¿Alguna vez has pensado por qué en algunas cocinas de restaurantes, justo antes de servir, meten los platos al congelador? Si bien solemos asociar la comida con el calor, hay platos que no necesariamente queremos consumir "recién salidos del horno". Lo que descubrí en uno de esos lugares me sorprendió, y ahora es un truco que aplico en mi propia cocina a diario.
Imagina llegar a casa hambriento y que tu plato favorito, como una sopa o un guiso casero, tarde una eternidad en enfriarse lo suficiente como para poder disfrutarlo. Este sencillo gesto de congelar previamente el plato puede ser la solución que no sabías que necesitabas.

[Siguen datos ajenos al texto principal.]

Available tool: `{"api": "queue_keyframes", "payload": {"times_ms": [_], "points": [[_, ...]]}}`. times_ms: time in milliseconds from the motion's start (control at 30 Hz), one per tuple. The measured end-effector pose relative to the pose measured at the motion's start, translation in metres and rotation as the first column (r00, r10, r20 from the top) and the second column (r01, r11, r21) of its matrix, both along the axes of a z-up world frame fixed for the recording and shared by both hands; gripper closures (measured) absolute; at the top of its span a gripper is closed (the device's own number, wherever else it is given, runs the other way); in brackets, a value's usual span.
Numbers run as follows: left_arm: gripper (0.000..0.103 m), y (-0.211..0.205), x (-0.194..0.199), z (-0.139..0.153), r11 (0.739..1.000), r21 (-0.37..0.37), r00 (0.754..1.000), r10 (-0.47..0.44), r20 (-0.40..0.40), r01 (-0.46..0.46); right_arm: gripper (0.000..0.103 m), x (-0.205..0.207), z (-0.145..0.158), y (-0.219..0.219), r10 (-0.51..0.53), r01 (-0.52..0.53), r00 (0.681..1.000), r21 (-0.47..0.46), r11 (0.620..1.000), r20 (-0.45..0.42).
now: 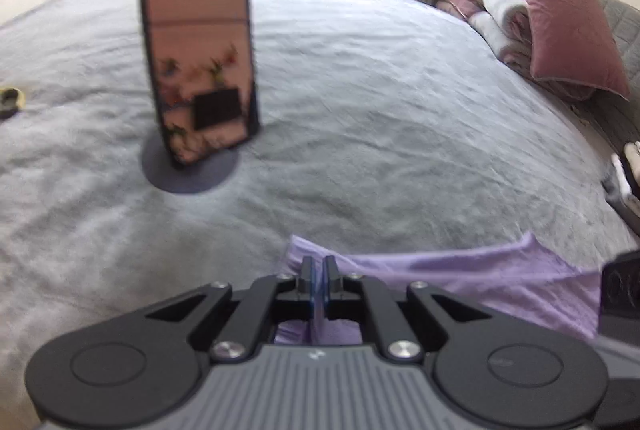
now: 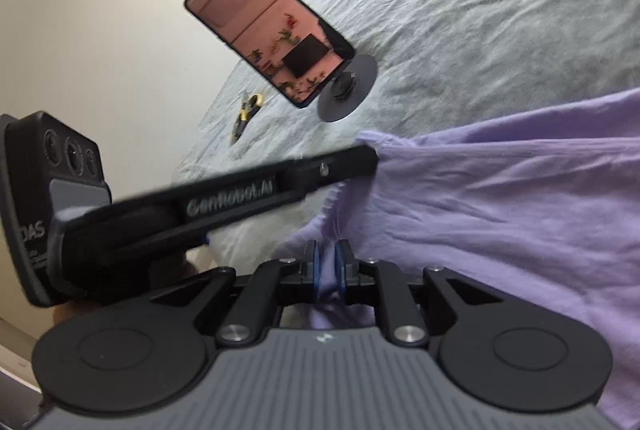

El secreto de los platos congelados en la cocina
La idea detrás de congelar los platos antes de servir puede sonar contraintuitiva al principio, especialmente cuando pensamos en comida caliente. Sin embargo, su aplicación es sorprendentemente práctica y beneficiosa en situaciones específicas.
Por ejemplo, cuando preparas un plato caliente como una sopa o un estofado y llegas a casa con muchísima hambre, lo normal es servirlo en un cuenco a temperatura ambiente. El problema es que tardará mucho en enfriarse. Si, en cambio, metes el plato en el congelador unos 10-15 minutos antes de servir y luego viertes el líquido caliente, la sopa alcanzará una temperatura perfecta para comer casi al instante.

Ideal para el verano y para los más pequeños
Este método se vuelve especialmente útil durante los meses de calor. En verano, a menudo evitamos las comidas muy calientes y no queremos esperar a que se enfríen. Un plato preenfriado hace que disfrutar de comidas calientes sea mucho más agradable y rápido.
- Para madres y padres: Es una bendición si tienes niños que suelen quemarse con la comida. Un plato frío ayuda a que su comida se enfríe mucho más rápido, haciendo la hora de comer más cómoda y segura para ellos.
- Solución veraniega para bebidas: No solo funciona con comidas. En verano, puedes tener un par de tazas congeladas listas para usar. Solo asegúrate de que sean de cerámica, no de vidrio, para evitar que se agrieten por el cambio brusco de temperatura. Cuando quieras un vaso de agua fresca o una bebida fría, solo necesitas usar estas tazas heladas. Tu bebida estará perfectamente refrescante en cuestión de minutos, sin necesidad de meter toda la botella en el congelador.
El truco para que la comida se mantenga caliente
Lo fascinante es que este principio funciona a la inversa también. Los buenos restaurantes a menudo aplican la técnica opuesta para otros tipos de platos, como carnes o pescados perfectamente cocinados.
En estos casos, los platos se calientan previamente en el horno o se vierten sobre ellos agua caliente. El objetivo es evitar que un plato frío "robe" el calor de un filete jugoso o un pescado recién hecho, asegurando que lleguen a tu mesa exactamente a la temperatura deseada, vibrantes y deliciosos.
Ahora que conoces este sencillo truco de cocina, ¿te animarás a probarlo? ¿Cuál es tu truco de cocina favorito para simplificarte la vida?